Foi então feita uma análise mais apurada dos estilos do artista, que são detalhes ou marcas do escultor como, por exemplo, a forma como faz as mechas do cabelo, o lacrimal dos olhos, o sulco nasolabial, o formato do queixo. , a barba, as orelhas.
“São estilos que, no caso do Aleijadinho, são bem conhecidos, mas a repintura dificultou a leitura”.
A pintura foi removida, mas uma repolicromia permaneceu. Ou seja, como o cravo original se perdeu com o tempo e, em um período muito antigo, foi feito um novo cravo, ou repolicromia, informou o diretor do Cecor. Em cima do cravo, havia outras repinturas que foram retiradas. As radiografias permitiram visualizar mais detalhes para fins de comparação com outras obras de Aleijadinho. Também foram feitas análises das tintas utilizadas, se eram compatíveis com o período analisado, a forma de utilizá-las.
“Tudo isso é trabalhado em conjunto com todos os membros da equipe. Isso facilita um melhor entendimento da obra e, também, a conclusão de que se trata de uma obra de Aleijadinho.”
função devocional
A professora destacou que a imagem de São Francisco Penitente é interessante, pois há 40 anos deixou de cumprir sua função devocional e foi mantida na matriz. Foi Marcos Paulo Miranda, procurador mineiro e pesquisador do Aleijadinho, quem viu a imagem e achou que poderia ser uma escultura do Aleijadinho. Ele incluiu o trabalho de restauração junto com os outros. O documento do Cecor conclui que a imagem foi produzida por Aleijadinho entre 1790 e 1792, na região do Rio Espera, localizada a 13 quilômetros de Cipotânea.

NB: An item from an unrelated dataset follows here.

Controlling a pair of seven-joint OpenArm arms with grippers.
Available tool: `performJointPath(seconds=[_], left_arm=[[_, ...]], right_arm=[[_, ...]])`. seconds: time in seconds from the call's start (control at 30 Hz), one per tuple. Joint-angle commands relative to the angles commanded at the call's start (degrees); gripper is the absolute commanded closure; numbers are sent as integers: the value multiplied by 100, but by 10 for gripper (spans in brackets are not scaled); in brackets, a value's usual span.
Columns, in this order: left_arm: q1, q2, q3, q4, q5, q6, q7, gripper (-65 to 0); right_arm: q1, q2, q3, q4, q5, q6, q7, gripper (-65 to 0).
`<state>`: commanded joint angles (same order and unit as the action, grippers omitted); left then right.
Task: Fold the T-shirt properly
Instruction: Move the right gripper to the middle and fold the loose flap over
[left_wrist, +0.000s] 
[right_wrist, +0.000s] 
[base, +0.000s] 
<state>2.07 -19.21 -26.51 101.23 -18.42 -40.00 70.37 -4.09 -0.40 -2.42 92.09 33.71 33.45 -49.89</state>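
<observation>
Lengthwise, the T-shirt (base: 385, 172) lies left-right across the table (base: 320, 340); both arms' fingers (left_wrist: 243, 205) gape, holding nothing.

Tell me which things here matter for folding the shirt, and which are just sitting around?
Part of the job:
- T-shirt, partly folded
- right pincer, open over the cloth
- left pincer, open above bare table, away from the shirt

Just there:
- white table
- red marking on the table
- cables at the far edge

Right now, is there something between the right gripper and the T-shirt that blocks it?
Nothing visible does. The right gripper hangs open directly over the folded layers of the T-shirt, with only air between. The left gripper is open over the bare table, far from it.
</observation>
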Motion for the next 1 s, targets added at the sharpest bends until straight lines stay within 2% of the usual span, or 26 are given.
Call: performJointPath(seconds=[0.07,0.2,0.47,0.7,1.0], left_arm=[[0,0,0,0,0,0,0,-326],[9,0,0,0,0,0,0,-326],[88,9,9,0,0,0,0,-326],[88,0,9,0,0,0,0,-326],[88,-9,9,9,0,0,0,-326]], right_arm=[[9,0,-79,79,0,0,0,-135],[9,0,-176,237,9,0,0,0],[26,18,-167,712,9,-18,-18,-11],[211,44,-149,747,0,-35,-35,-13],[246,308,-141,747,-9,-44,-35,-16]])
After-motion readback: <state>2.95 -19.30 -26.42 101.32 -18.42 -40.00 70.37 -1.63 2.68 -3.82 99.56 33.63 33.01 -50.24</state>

Segundo Alessandra, o retorno demorou porque a peça entrou no Projeto Extramuros como obra sem autoria e, com todos os estudos, foi constatada a autoria de Aleijadinho.
O Ministério Público de Minas Gerais (MPMG), em parceria com o Instituto Estadual do Patrimônio Histórico e Artístico de Minas Gerais (IEPHA-MG) e o Instituto do Patrimônio Histórico e Artístico Nacional (Iphan), achou melhor esperar até que houvesse maior segurança para o retorno da obra à sede. A professora lembrou que os estudos ficaram paralisados por dois anos da pandemia de covid-19. Em seguida, foram retomadas as negociações para a avaliação da obra e algumas adaptações do espaço da igreja onde a imagem retornou.

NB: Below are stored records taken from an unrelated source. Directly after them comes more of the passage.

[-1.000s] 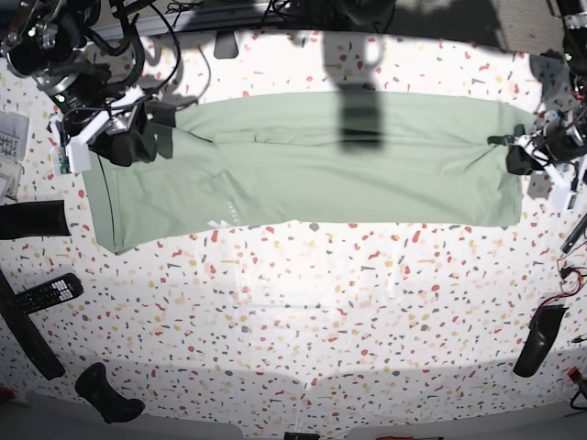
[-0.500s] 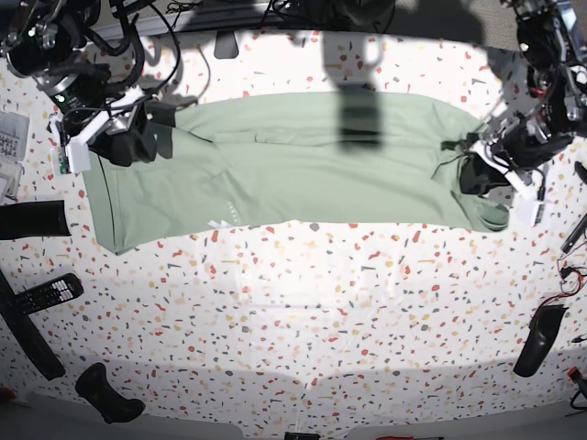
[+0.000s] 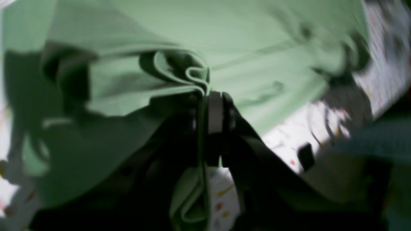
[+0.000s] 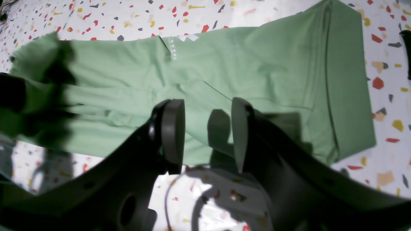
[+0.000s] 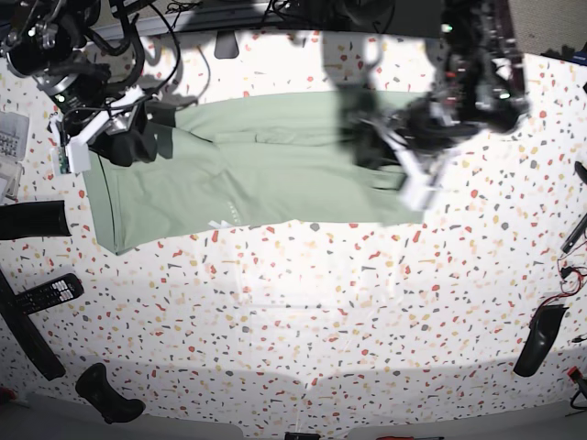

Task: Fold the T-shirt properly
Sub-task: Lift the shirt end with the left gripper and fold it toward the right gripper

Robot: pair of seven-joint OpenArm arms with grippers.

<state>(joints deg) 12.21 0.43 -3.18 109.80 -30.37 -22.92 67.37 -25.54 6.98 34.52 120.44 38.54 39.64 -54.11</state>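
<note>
Reviewing the left wrist view, I see the left gripper clamped on bunched T-shirt, the right gripper gaping empty, over the speckled table.

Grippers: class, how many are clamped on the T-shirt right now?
1: the left gripper pinches a T-shirt fold; the right gripper stands open above the cloth.

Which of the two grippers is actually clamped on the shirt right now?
The left gripper, on the base view's right: it is shut on a bunched fold of the T-shirt. The right gripper stands open above the cloth, holding nothing.
</note>
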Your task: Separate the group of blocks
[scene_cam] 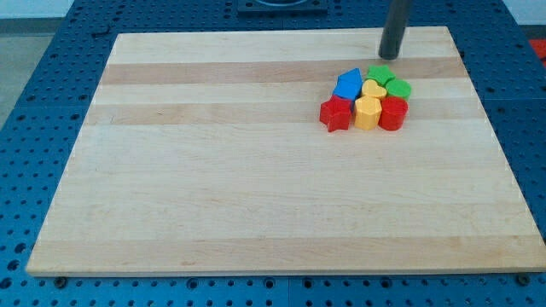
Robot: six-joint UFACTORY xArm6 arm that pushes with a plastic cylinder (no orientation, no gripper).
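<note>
Block cluster [367,101] seen packed at tabletop [213,188] upper right; my tip [391,56] poised just above green block [380,74]. No jaws fitted. Blocks judged light, rigid, easily slid; push advised at cluster's edge.

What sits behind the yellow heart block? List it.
Toward the view's top, behind the yellow heart block, sits a green block; its lower edge is covered. My tip stands just beyond it, apart from the group.
</note>
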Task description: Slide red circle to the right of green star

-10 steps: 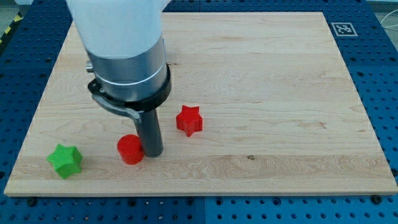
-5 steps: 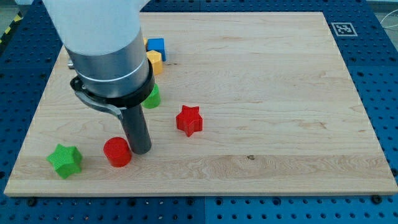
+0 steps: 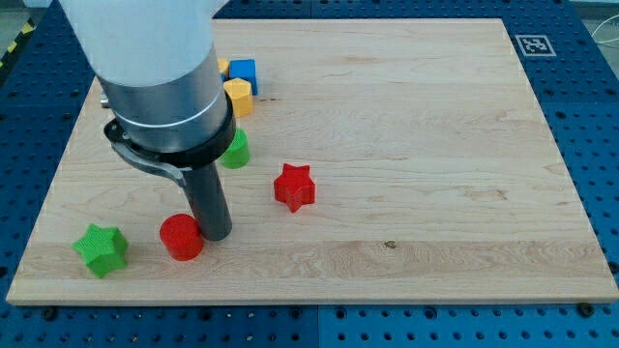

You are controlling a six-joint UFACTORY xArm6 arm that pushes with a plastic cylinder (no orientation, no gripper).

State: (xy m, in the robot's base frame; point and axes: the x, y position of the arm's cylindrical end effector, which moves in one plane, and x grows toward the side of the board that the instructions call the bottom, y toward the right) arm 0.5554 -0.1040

Rumores de que algumas das imagens da Freguesia de São Caetano poderiam ser de Aleijadinho surgiram no início do distrito de São Caetano do Xopotó, elevado à categoria de freguesia em 1857, e que receberia o nome de Cipotânea em 1938.
IPHAN
Em nota enviada à Agência Brasil, o Iphan reconheceu que o Centro de Conservação e Restauro de Bens Culturais (Cecor) da Escola de Belas Artes da Universidade Federal de Minas Gerais (UFMG) realizou um “rigoroso trabalho técnico-científico e interdisciplinar identificar a autoria do rosto da imagem como sendo Antônio Francisco Lisboa, o Aleijadinho”.
Segundo o Iphan, a obra exigiu um estudo completo da materialidade da escultura, que abrangeu desde uma análise iconográfica e das características formais da peça até análises físico-químicas, radiografias, análise botânica da madeira, além de importantes pesquisa sobre a presença do Aleijadinho na região de Cipotânea ou Rio Espera.

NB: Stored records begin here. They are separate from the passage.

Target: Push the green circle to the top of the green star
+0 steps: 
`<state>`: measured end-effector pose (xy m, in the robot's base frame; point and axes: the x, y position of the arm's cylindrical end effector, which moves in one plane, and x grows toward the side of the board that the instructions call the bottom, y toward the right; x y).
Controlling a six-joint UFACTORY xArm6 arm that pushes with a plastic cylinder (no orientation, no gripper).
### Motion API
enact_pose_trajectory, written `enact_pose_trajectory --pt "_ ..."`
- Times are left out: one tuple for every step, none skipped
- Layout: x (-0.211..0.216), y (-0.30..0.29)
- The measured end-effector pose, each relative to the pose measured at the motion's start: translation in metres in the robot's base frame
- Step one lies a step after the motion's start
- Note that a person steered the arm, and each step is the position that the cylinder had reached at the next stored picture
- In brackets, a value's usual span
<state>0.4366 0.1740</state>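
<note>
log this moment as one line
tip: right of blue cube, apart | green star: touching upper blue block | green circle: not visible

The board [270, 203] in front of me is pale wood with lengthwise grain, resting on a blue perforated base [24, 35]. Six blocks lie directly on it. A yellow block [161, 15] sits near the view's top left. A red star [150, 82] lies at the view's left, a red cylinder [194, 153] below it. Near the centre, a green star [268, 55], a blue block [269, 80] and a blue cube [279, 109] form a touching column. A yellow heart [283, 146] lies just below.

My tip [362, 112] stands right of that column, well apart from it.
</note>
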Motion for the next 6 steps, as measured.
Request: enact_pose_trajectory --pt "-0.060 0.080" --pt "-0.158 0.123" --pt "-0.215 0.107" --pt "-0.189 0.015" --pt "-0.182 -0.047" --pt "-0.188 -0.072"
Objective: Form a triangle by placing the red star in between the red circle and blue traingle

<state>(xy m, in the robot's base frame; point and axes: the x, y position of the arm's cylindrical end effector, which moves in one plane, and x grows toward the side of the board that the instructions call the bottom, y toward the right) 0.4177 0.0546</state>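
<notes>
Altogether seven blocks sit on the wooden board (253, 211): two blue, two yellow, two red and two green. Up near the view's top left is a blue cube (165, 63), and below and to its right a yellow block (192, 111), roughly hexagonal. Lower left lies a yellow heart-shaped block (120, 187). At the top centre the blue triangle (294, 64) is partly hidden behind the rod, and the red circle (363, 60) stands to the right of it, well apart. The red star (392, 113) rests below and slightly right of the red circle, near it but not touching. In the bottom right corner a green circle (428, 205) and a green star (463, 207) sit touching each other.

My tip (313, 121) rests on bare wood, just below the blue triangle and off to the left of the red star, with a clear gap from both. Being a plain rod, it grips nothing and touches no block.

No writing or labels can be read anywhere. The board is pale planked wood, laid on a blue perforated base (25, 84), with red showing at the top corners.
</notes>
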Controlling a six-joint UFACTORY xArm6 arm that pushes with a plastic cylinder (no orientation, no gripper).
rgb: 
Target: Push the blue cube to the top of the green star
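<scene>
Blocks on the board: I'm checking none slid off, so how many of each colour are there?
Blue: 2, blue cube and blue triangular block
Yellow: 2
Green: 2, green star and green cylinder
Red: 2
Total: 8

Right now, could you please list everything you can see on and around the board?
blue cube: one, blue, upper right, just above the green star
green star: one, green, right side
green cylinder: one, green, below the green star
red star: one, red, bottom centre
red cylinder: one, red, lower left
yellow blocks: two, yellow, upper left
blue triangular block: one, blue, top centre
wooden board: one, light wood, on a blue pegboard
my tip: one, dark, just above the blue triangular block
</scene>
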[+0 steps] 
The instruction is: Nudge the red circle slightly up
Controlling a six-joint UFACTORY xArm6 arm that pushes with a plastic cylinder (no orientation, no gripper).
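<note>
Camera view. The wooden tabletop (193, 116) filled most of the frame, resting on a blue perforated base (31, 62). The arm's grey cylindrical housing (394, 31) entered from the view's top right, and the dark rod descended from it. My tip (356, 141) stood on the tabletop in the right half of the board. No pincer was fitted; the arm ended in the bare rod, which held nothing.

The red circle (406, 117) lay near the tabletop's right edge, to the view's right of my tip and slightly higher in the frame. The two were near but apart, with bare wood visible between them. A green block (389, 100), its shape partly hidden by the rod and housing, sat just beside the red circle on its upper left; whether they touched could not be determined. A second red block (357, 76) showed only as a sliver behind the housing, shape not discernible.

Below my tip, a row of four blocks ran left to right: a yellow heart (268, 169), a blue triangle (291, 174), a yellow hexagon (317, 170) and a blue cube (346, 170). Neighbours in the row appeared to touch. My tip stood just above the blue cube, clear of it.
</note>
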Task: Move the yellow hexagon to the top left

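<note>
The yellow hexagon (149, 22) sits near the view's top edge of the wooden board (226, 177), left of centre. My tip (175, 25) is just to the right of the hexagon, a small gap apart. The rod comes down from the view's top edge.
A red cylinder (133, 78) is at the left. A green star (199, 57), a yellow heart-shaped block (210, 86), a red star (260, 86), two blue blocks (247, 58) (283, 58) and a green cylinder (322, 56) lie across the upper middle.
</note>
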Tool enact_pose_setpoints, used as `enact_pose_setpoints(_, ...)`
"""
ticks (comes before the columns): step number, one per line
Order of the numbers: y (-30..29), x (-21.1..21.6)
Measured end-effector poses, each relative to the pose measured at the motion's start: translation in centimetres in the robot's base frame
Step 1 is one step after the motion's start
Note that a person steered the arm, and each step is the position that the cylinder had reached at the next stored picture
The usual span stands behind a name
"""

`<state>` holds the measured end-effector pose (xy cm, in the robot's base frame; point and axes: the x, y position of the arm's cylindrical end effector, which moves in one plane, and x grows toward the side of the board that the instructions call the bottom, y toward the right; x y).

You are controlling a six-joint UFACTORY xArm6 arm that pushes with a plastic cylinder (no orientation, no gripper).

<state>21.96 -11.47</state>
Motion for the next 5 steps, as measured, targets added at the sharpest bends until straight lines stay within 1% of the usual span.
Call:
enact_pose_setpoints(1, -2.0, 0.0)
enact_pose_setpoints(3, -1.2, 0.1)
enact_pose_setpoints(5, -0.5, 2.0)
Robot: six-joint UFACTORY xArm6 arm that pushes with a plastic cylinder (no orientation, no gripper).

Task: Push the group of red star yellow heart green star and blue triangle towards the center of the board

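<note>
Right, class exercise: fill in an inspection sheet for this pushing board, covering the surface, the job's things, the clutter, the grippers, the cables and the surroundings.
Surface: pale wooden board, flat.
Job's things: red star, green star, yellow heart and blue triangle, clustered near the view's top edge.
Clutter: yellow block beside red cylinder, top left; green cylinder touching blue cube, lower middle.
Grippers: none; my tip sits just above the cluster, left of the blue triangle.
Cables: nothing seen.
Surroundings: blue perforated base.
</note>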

“Assim, o IPHAN entende que a atribuição de autoria de bens culturais produzidos em períodos remotos, especialmente anteriores ao século XIX, é uma tarefa complexa e requer um estudo minucioso e a aplicação de diversas técnicas e métodos e, portanto, não cabe a a autarquia, neste momento, confirma ou refuta a autoria da obra, reconhecida pelo Cecor, e sim reforça seu apoio e parceria na execução dos trabalhos.”